Even the back cover is weird. A tennis player holding a racket like he’s got the left side of a marching banner in his hand, hands far apart, racket in front of face, grimaced as if it was nuclear device he was trying to fend off and not a fluffy tennis ball.
Sadly my order form is missing from the record. I know it should be there because the man who’s doing his best to sell me PS Hy-O-Sheep oil filled tennis racket strings tells me so. My life is incomplete. There’s one for sale on Discogs for 67p but it doesn't state whether the insert is there. Perhaps I could get in touch. Perhaps I could get a life.
Thursday, July 30, 2015
Twilit Grotto - Holiday Snaps
Twilit Grotto - Holiday Snaps
Beartown Records. Cassette.
30 Copies.
Should you judge a book by its cover? Should you judge a crap noise cassette by its cover? I do? And for my prejudice I pay the price. Thus the twisted gargoyle on the front of Twilit Grotto’s Holiday Snaps release has remained unplayed for many months just because I took an instance dislike to their twisted gargoyle cover and, it has to be said, the rather daft name [which also appears to be the name of an archive of esoteric writings - perhaps there is some connection, perhaps I care, perhaps I don’t]. If I’d been a proper music journalist [ … ] it would have gone on to a prepared list whereupon it would have received clinical attention six months ago and then, and then you would have been able to buy a copy. Because buy a copy you will want to do after I tell you all about it.

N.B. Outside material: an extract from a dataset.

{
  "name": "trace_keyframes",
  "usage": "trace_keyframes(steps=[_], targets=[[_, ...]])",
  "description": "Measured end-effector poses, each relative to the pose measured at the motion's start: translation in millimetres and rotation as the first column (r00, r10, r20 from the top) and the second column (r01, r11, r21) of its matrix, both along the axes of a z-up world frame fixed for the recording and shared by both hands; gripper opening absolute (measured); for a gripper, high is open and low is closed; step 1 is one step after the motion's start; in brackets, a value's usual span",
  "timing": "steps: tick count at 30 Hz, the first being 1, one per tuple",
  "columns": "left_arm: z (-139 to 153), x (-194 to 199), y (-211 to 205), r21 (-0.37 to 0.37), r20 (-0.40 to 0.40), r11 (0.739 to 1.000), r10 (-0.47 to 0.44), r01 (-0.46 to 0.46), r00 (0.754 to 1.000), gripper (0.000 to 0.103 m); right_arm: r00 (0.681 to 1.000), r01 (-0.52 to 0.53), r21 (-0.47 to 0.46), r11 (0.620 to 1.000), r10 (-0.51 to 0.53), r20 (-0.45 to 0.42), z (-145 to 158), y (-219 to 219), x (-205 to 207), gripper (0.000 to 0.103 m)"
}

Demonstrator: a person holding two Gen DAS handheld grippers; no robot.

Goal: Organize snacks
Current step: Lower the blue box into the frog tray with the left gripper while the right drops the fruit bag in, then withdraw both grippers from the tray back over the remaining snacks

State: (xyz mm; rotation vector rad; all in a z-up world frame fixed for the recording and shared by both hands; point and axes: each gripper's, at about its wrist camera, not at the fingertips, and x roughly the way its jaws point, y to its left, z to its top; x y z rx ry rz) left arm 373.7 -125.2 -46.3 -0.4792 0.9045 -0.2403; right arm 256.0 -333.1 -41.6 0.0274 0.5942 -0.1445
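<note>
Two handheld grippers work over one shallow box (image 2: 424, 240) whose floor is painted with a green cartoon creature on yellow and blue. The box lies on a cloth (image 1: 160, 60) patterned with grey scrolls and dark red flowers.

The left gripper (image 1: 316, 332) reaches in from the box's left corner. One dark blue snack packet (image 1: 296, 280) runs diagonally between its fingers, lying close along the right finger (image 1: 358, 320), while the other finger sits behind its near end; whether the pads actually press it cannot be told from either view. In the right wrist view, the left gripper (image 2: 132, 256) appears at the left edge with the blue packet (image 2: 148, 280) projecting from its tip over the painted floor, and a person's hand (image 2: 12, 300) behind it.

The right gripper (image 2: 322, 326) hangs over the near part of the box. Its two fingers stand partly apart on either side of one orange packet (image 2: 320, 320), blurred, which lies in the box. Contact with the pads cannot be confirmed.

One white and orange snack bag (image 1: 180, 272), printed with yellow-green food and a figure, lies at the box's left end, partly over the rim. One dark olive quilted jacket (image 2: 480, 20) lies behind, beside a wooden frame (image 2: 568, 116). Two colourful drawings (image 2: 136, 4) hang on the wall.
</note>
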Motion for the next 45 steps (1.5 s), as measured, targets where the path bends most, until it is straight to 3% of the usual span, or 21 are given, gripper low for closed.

Forget the gargoyle [to be found on the walls of an insane asylum in Ghent and the very mask of one its former patients] and instead think analogue synths and rather bizarrely a mixture of folk and synth drone and some kind of twisted power electronics, finger in ear folk drone, Keith Emerson Daggers and the synth stabs of early Soft Machine albums drone folk sing thing. Whatever this is I don’t have a name for it and that I rather like.
Twilit Grotto is the project of the ludicrously named Mr. M Shit who describes what he does as Heavy Electronic Evacuations. Which is certainly true of ‘Old City Walls’ which begins with some seriously delightful synth squeals before Mr Shit begins singing in a voice more often to be heard in folky pubs intoning the virtues of old boats and the value of the fiddle drill. Folk Electronics anyone? The way this track escalates into a wall of screaming frequencies while being anchored to a twin bass bomb drop made me wonder if this was a first for the melding of two very opposite genres?
The side long ‘Bats in the Cave’ has Mr Shit phasing that same vocal folk drone over Wasp like synth throbs that pan through each ear before spiraling out of control with ever more frantic and delirious energy. Like an electronic firework display soundtracked by Steelye Span and a Moog Orchestra.
First track ‘Digging The Sunken Palace’ is probably the weakest of the three seeing as how it sounds for the most part like the end of ‘Bats in the Cave’ but who am I to complain? I just found myself a whole new genre.
But now the sad news. Due to my dislike of gargoyles on covers the measly 30 copies of this have long since gone. The good news is that you can still get this as a download. Hello Mr Shit.